Task directions. Of the material below, only the lines from the line containing "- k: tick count" down to the line containing "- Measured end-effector" belong in the answer, written out exactly.

Collected material.
*** Begin section ***

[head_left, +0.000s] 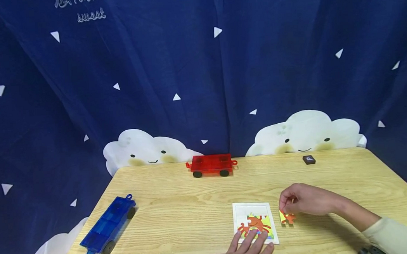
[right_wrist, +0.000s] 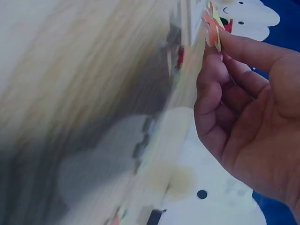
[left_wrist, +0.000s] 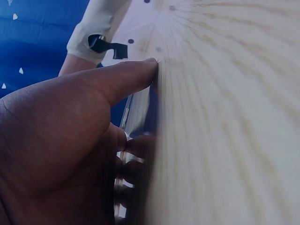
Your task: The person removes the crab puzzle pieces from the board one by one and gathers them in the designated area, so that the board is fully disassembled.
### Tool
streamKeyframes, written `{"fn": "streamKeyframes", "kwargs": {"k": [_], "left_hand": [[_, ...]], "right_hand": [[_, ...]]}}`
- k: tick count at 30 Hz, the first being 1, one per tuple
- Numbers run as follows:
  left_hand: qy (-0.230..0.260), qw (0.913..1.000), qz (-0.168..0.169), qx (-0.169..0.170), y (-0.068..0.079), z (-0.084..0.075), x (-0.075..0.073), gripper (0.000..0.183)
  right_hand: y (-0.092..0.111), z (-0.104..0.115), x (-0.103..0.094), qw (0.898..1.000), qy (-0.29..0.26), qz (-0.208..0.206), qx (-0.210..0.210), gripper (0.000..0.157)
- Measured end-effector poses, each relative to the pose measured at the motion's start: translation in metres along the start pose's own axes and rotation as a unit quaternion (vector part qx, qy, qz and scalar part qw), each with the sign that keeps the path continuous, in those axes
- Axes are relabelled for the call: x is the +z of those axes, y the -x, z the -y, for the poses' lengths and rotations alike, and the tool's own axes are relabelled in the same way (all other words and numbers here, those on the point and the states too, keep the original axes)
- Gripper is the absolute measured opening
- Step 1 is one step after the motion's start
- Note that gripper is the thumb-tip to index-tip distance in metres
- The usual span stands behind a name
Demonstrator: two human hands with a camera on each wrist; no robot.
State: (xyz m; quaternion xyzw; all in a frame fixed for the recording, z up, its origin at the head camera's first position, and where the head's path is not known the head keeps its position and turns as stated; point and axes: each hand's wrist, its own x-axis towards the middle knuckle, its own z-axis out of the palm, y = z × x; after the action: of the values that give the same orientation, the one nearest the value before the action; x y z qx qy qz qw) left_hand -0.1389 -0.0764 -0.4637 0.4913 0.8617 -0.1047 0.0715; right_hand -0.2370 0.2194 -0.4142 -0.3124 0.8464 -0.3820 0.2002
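Puzzle piece (head_left: pixel 287 218) pinched beside a half-hidden crab board (head_left: pixel 239 211)

From my end, the right hand (head_left: pixel 309 200) holds the piece between thumb and forefinger, its other fingers curled in, just right of the board. The grip hides much of the piece, so I get only orange and yellow with a notched edge, and cannot tell whether it touches the table (head_left: pixel 174 226). In the right wrist view, small shapes (right_wrist: pixel 141 147) along the table blur too much for me to name.

The left hand (head_left: pixel 244 252) lies with fingers straight and spread over the board's lower part, grasping nothing I can see. It covers some of the orange crab, and the bottom of my head view cuts the hand off. The left wrist view gives me palm and thumb, the other fingers lost in shadow.

Farther off sit a red wagon (head_left: pixel 211 164), a small dark block (head_left: pixel 309 159) and, well left, a blue wagon (head_left: pixel 109 225). Near the right sleeve (head_left: pixel 395 233), a dark object (head_left: pixel 372 251) is cropped; I can't make it out.
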Motion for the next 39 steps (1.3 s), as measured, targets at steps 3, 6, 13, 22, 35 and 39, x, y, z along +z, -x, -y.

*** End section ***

Exercise answer.
- k: tick count at 30 Hz, the first being 1, one per tuple
- Numbers run as follows:
  left_hand: qy (-0.230..0.260), qw (0.913..1.000), qz (-0.168..0.169), qx (-0.169..0.170), y (-0.068..0.079), z (-0.084..0.075), x (-0.075..0.073), gripper (0.000..0.183)
  right_hand: y (-0.092..0.111), z (-0.104..0.115), x (-0.103..0.094), qw (0.898..1.000), qy (-0.29..0.26), qz (-0.208..0.206), qx (-0.210..0.210), gripper (0.000..0.157)
- Measured end-effector poses, each relative to the pose measured at the motion's start: translation in metres along the start pose's own axes and rotation as a unit quaternion (vector part qx, qy, qz and scalar part qw), each with the sign that keeps the path continuous, in those axes

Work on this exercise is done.